Non pas par un grand effondrement.
Et il n'est pas nécessaire qu'il y ait un moment dramatique.
Mais quelque part entre un coucher de soleil, un regard posé sur la mer et cette fatigue soudaine que l'on ne parvient plus à résoudre simplement en s'organisant davantage.
Peut-être qu'une femme est assise là, au cœur d'une vie qui, en apparence, est belle.
Elle a travaillé.
Elle a fonctionné.
Elle a porté des responsabilités.
Elle a accompagné des personnes.
Elle a pris des décisions.
Elle a tenu les choses ensemble.
Tant bien que mal.
Et puis ?
C'est précisément là qu'émerge cette question silencieuse :
Était-ce vraiment moi ?
Ou simplement la version de moi qui a appris à rester forte ?
Car de nombreuses femmes hautement fonctionnelles apprennent très tôt à performer, à assumer des responsabilités, à tenir bon et à continuer d'avancer.
Mais rares sont celles à qui l'on apprend comment rester connectées à elles-mêmes tout au long du chemin.
Et parfois, ce désir se manifeste avec une grande discrétion.
Dans un instant face à la mer.
Dans une fatigue soudaine.
Dans des larmes sans raison apparente.
Dans ce profond désir de ne plus avoir à tout porter, ne serait-ce qu'un instant.
Tout ce qui paraît fort de l'extérieur ne se sent pas forcément relié à l'intérieur.
Et un jour, la motivation seule ne suffit plus.
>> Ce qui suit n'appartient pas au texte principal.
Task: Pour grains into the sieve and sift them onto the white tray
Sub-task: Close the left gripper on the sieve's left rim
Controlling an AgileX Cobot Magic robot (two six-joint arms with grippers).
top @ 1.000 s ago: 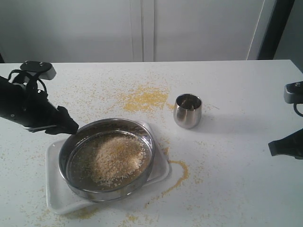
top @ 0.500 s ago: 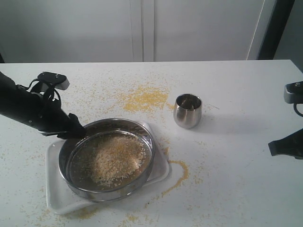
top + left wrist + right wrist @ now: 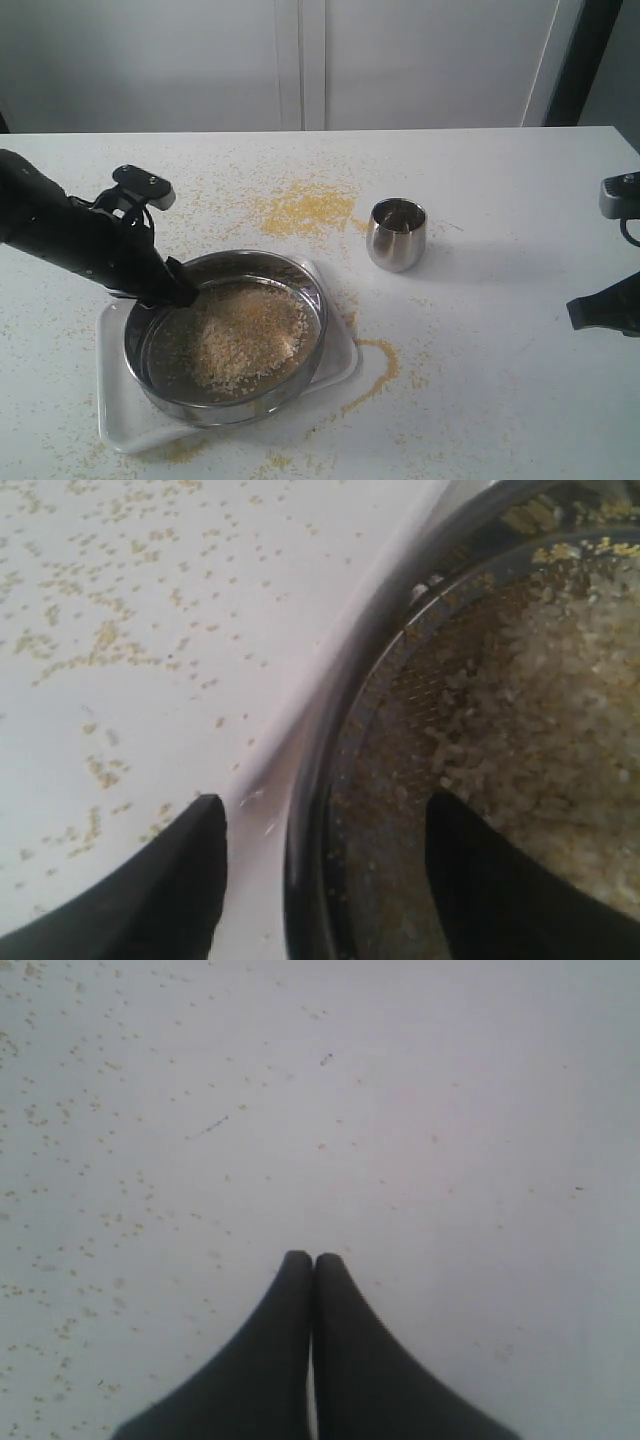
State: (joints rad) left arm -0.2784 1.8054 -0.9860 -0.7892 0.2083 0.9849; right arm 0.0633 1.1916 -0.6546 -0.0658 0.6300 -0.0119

Alors autre chose commence à devenir important :
Le calme.
La vérité.
La clarté.
Son propre point d'ancrage intérieur.
Peut-être est-ce précisément là qu'une autre manière de vivre commence.
Non pas plus bruyante. Non pas plus parfaite. Mais plus vraie.
Toutes les femmes ne cherchent pas à devenir quelqu'un d'autre.
Certaines cherchent simplement à revenir à elles-mêmes.